PROBLEM —
What lines below include the string "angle"? Pick them out and copy them.

____________

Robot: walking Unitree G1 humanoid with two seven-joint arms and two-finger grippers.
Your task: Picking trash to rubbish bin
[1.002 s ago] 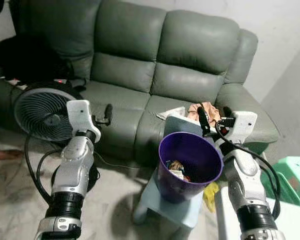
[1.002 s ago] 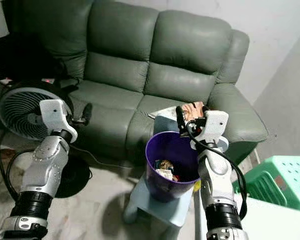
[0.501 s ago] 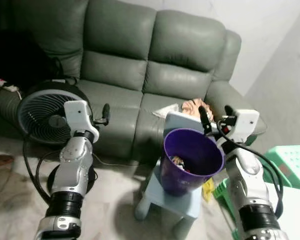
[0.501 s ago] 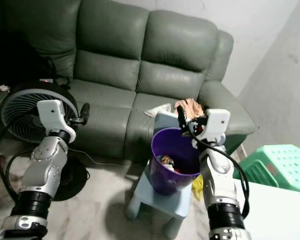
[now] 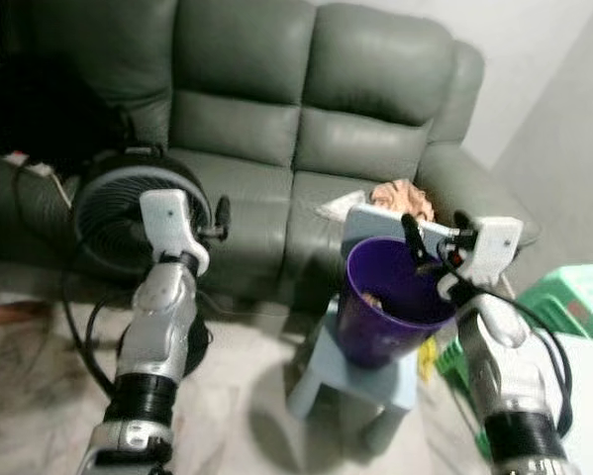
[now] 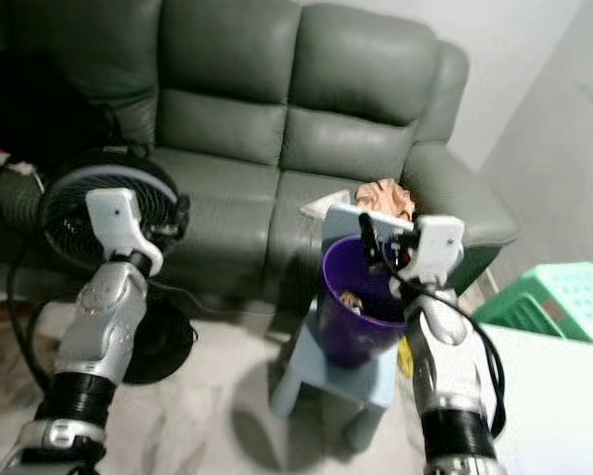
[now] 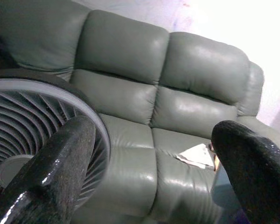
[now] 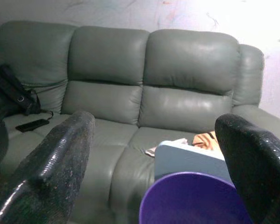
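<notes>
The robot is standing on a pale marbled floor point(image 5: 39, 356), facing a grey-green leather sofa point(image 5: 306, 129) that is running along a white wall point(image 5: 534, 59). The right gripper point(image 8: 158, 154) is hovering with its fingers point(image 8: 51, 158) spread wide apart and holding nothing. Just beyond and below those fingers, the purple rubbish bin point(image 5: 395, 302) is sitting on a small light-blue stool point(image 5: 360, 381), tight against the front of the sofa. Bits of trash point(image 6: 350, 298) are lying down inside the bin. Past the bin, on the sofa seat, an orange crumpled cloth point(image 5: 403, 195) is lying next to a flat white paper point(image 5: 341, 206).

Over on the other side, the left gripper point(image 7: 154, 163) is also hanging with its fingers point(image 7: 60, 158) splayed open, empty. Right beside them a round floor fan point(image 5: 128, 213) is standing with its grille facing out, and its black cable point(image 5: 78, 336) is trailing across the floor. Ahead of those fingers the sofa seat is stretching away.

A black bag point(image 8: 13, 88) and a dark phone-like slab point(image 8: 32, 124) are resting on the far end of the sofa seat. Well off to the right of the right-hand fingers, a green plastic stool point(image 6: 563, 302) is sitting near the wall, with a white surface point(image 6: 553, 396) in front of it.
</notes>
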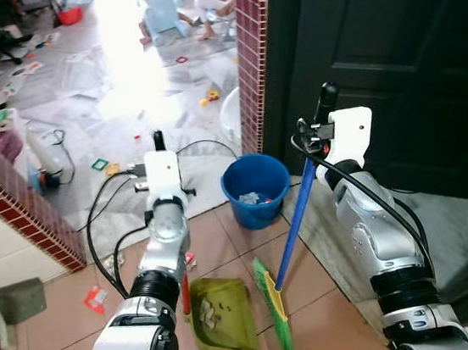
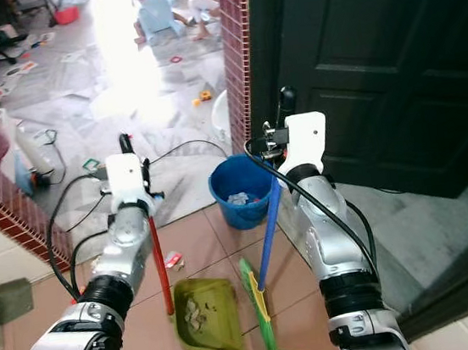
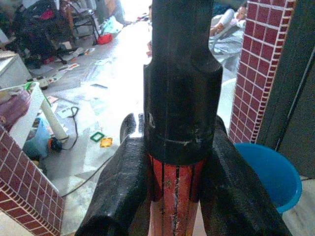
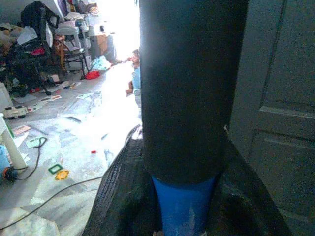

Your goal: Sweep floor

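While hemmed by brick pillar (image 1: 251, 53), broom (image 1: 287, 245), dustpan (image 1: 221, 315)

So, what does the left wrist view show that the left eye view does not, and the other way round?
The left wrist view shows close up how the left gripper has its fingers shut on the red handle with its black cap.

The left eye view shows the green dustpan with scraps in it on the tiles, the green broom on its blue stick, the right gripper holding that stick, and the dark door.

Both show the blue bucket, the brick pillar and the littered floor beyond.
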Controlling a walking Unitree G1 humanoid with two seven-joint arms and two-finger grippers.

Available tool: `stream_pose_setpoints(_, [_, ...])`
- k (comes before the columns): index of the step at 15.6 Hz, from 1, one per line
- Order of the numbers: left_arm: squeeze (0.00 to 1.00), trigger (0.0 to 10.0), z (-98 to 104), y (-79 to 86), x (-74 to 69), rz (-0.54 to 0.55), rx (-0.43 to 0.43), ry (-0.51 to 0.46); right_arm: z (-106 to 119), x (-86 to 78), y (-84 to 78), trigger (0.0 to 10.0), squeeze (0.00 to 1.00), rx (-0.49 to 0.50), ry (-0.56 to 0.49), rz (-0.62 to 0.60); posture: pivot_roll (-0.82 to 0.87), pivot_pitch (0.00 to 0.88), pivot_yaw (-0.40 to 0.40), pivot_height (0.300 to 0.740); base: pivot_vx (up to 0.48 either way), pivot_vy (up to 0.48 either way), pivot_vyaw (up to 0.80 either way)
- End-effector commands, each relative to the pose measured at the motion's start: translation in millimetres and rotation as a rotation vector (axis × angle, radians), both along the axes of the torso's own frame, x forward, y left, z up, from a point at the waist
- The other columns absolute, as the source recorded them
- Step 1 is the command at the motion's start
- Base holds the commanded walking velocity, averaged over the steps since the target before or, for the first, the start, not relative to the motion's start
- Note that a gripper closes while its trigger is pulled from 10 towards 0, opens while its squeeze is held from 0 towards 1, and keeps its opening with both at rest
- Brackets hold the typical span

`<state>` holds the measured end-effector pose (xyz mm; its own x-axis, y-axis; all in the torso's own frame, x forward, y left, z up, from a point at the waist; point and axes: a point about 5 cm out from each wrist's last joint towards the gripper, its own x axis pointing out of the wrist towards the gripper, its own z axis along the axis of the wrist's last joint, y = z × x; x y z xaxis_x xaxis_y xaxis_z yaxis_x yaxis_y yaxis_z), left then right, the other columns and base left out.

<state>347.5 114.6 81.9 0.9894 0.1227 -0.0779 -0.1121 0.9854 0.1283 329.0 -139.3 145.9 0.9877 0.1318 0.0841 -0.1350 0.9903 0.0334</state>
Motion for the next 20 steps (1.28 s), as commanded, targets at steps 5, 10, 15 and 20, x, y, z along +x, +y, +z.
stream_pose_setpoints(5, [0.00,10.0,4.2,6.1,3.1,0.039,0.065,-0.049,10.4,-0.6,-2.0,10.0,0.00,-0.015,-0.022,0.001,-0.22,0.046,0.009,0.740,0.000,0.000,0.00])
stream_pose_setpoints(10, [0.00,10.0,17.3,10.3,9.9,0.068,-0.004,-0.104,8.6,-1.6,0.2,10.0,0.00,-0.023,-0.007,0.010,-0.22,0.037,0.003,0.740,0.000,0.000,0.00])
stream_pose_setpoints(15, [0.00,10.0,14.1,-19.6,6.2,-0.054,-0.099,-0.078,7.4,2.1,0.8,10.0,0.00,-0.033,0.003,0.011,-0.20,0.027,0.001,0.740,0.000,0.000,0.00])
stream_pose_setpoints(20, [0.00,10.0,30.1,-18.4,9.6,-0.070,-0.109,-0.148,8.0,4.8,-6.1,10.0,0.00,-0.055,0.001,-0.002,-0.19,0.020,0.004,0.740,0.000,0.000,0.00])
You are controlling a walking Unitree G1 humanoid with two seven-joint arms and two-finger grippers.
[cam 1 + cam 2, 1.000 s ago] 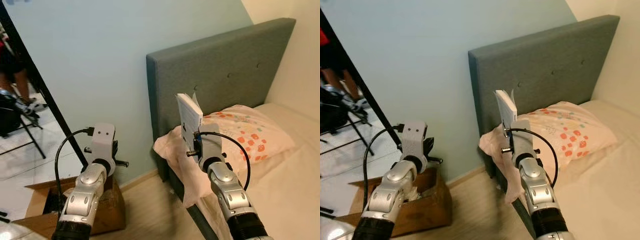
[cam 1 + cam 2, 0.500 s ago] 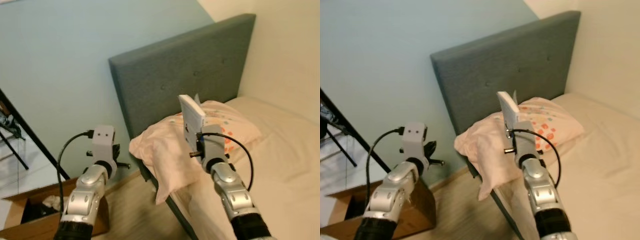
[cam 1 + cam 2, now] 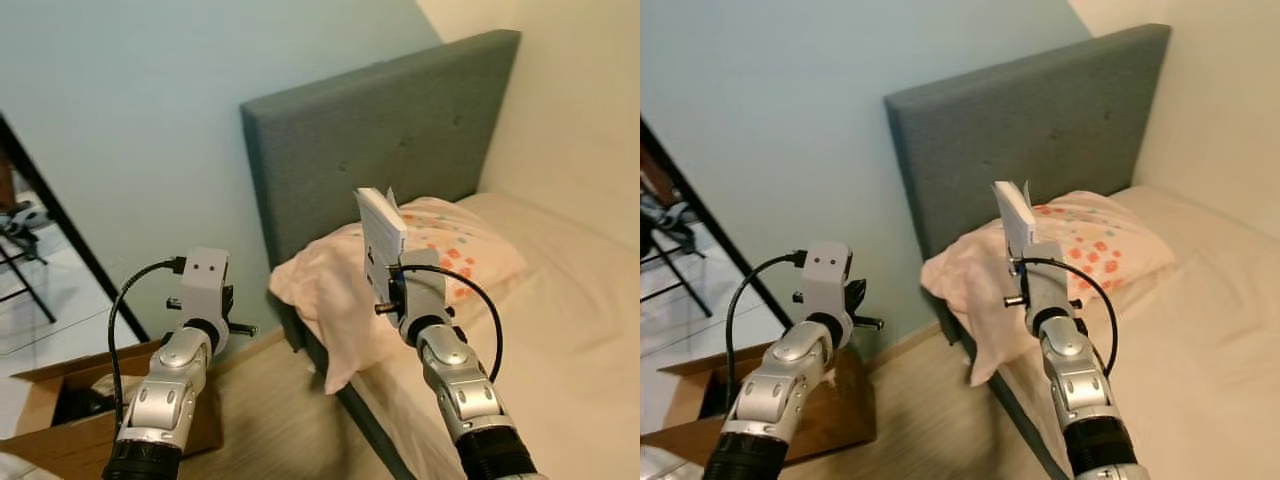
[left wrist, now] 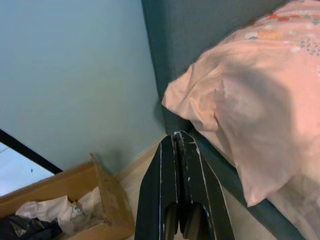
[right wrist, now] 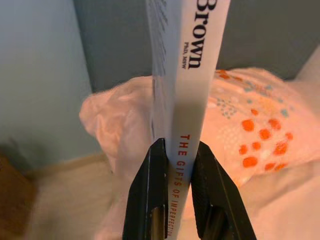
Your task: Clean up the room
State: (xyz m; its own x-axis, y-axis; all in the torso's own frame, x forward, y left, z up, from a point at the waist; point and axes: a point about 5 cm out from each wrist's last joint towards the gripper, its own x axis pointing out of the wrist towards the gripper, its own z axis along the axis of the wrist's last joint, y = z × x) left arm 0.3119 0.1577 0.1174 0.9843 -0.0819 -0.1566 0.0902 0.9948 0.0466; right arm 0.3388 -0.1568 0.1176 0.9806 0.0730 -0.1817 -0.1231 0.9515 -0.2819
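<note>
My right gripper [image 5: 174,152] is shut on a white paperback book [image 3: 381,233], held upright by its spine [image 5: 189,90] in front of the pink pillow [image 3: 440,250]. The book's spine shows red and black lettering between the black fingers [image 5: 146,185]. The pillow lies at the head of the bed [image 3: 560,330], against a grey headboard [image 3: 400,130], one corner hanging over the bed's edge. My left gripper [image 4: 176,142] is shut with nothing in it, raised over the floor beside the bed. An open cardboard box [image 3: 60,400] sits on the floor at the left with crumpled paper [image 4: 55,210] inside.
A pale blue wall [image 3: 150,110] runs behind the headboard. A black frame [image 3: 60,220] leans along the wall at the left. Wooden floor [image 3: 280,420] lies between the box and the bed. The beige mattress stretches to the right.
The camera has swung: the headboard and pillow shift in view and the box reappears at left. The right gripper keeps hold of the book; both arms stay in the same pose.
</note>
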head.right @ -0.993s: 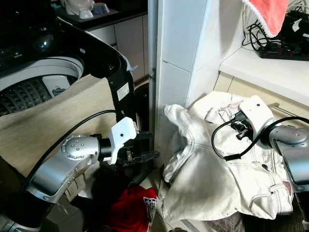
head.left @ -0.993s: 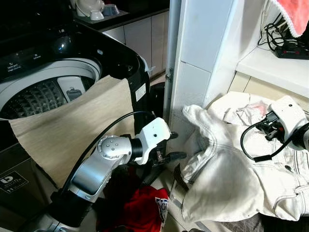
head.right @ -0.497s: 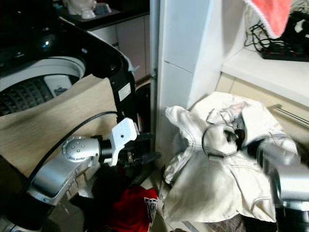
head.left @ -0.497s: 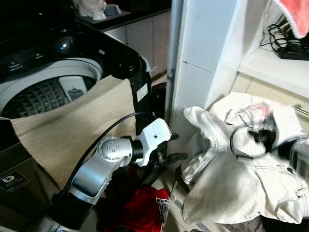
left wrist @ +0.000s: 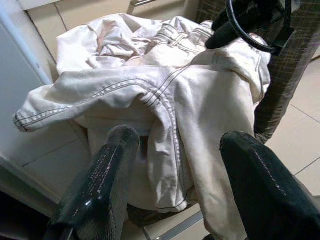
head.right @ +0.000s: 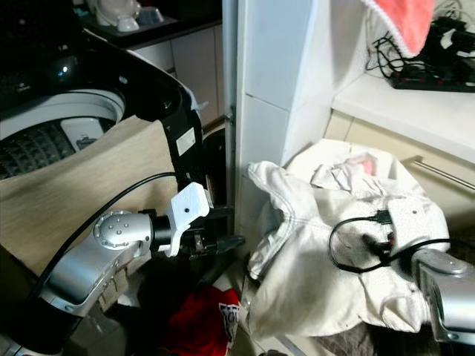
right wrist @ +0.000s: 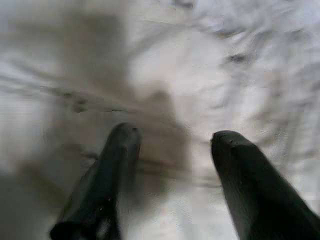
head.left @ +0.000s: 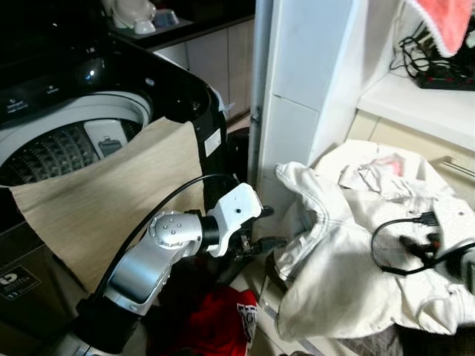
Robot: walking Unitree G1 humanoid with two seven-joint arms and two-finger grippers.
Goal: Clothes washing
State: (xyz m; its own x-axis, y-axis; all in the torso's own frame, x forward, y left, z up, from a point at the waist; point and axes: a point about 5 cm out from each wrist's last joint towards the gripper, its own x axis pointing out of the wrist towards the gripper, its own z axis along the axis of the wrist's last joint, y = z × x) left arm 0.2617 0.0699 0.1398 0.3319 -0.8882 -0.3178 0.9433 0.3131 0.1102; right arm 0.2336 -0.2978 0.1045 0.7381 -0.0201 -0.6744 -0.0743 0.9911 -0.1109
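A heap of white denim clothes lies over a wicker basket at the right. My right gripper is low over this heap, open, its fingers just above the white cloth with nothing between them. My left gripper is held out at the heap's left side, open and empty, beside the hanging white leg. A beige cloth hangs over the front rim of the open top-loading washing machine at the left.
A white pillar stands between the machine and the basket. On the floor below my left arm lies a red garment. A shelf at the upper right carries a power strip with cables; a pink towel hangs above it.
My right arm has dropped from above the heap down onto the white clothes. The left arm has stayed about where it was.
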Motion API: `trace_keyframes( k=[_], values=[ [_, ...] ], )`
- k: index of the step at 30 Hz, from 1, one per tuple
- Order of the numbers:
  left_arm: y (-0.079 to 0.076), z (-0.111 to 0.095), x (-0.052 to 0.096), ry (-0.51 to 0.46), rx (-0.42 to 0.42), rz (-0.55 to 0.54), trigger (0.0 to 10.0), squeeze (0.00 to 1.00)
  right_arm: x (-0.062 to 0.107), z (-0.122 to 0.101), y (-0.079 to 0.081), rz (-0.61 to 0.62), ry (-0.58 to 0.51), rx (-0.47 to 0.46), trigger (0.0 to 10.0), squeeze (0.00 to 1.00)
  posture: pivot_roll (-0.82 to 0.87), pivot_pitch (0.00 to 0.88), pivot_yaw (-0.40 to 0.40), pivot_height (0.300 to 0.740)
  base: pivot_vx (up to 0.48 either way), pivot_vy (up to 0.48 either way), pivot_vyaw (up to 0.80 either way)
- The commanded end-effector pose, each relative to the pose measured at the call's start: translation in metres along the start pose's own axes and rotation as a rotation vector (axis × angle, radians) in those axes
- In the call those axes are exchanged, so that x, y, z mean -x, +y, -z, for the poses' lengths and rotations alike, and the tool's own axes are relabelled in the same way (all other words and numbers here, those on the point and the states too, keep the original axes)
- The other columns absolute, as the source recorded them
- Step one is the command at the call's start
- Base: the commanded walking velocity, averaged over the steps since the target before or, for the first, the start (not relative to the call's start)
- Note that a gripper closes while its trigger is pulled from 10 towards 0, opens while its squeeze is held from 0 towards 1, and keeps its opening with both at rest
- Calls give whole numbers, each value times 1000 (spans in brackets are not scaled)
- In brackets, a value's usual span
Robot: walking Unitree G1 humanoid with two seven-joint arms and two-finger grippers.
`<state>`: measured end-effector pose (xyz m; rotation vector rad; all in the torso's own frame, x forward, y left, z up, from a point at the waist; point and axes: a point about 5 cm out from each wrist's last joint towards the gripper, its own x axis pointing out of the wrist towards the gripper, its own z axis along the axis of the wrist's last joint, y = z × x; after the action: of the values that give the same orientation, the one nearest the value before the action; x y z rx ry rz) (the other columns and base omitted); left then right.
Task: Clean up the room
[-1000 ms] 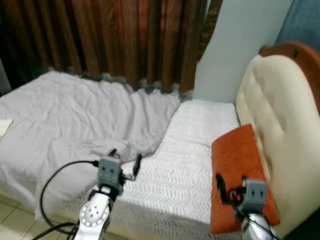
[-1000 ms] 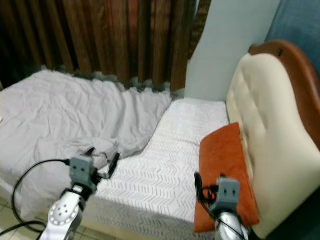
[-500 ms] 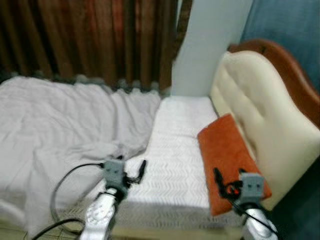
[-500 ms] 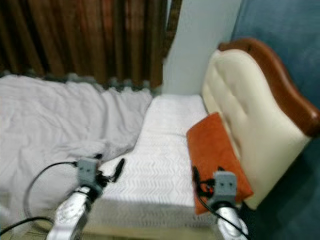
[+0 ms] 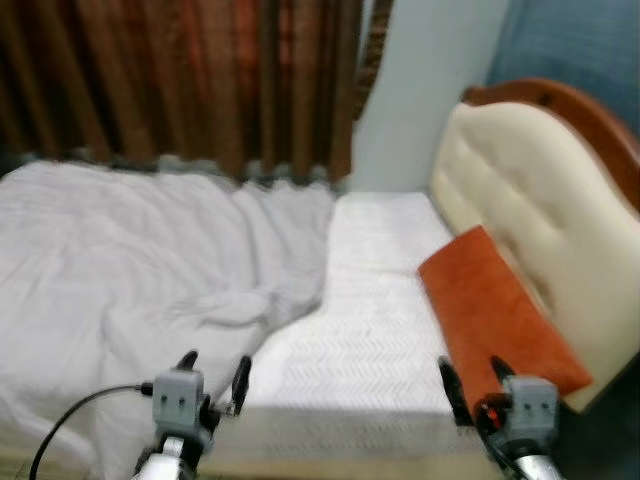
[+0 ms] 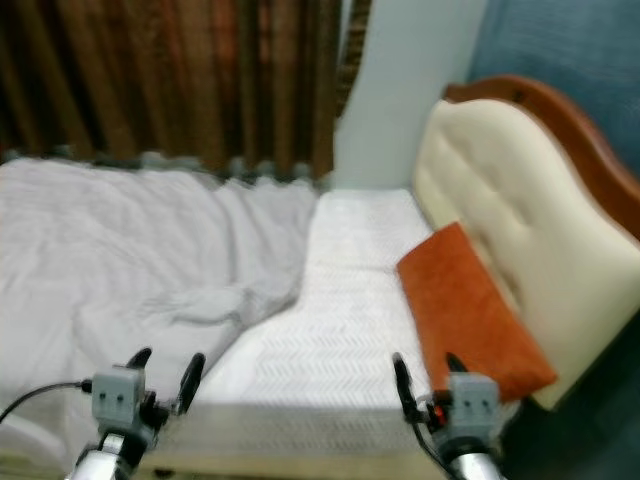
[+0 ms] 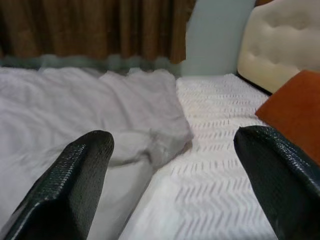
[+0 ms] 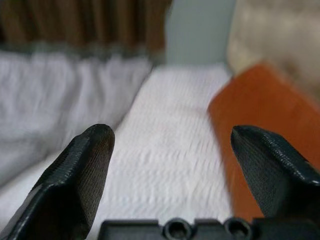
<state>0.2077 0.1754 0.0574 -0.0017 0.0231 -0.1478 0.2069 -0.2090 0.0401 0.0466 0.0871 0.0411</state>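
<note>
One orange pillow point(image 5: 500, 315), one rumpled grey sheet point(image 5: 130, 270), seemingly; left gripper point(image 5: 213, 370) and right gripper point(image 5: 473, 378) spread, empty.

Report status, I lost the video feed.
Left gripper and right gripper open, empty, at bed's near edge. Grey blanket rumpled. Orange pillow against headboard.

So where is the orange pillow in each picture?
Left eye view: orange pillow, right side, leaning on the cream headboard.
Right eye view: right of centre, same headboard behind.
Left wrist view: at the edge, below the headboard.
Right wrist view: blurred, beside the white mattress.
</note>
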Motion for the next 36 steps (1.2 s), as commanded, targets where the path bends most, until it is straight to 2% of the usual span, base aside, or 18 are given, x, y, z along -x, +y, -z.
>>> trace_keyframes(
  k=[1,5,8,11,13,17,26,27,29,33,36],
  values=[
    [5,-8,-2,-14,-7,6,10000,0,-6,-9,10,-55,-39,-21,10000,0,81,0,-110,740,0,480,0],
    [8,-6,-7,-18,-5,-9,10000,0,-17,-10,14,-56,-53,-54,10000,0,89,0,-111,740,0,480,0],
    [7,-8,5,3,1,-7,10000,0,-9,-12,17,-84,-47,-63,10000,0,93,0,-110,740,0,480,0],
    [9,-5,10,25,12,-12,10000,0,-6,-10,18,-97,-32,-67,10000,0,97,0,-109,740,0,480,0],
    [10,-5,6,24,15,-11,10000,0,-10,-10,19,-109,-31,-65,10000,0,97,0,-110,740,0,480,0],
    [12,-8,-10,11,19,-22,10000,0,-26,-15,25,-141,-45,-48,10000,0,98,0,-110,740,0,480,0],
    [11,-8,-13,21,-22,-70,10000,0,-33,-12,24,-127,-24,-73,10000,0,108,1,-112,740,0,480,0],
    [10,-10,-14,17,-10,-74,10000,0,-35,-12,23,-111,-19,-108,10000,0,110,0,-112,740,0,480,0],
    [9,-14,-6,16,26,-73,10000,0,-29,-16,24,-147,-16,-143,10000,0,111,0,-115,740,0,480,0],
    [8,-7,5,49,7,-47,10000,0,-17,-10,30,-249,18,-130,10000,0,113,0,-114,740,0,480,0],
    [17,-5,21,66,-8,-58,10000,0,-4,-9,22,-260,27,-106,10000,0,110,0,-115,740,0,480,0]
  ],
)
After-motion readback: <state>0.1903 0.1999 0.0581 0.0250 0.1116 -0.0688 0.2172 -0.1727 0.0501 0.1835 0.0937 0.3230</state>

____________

RESPONSE TO THIS EXERCISE —
- End-effector commands, each relative to the pose measured at the motion's start: translation in millimetres and rotation as a rotation vector (axis × angle, radians), both along the axes of the torso's own frame, x forward, y left, z up, from a point at the waist
- The commanded end-effector pose, each relative to the pose measured at the call's start: translation in metres along the start pose's own axes and rotation as a rotation vector (axis × angle, radians) in those axes

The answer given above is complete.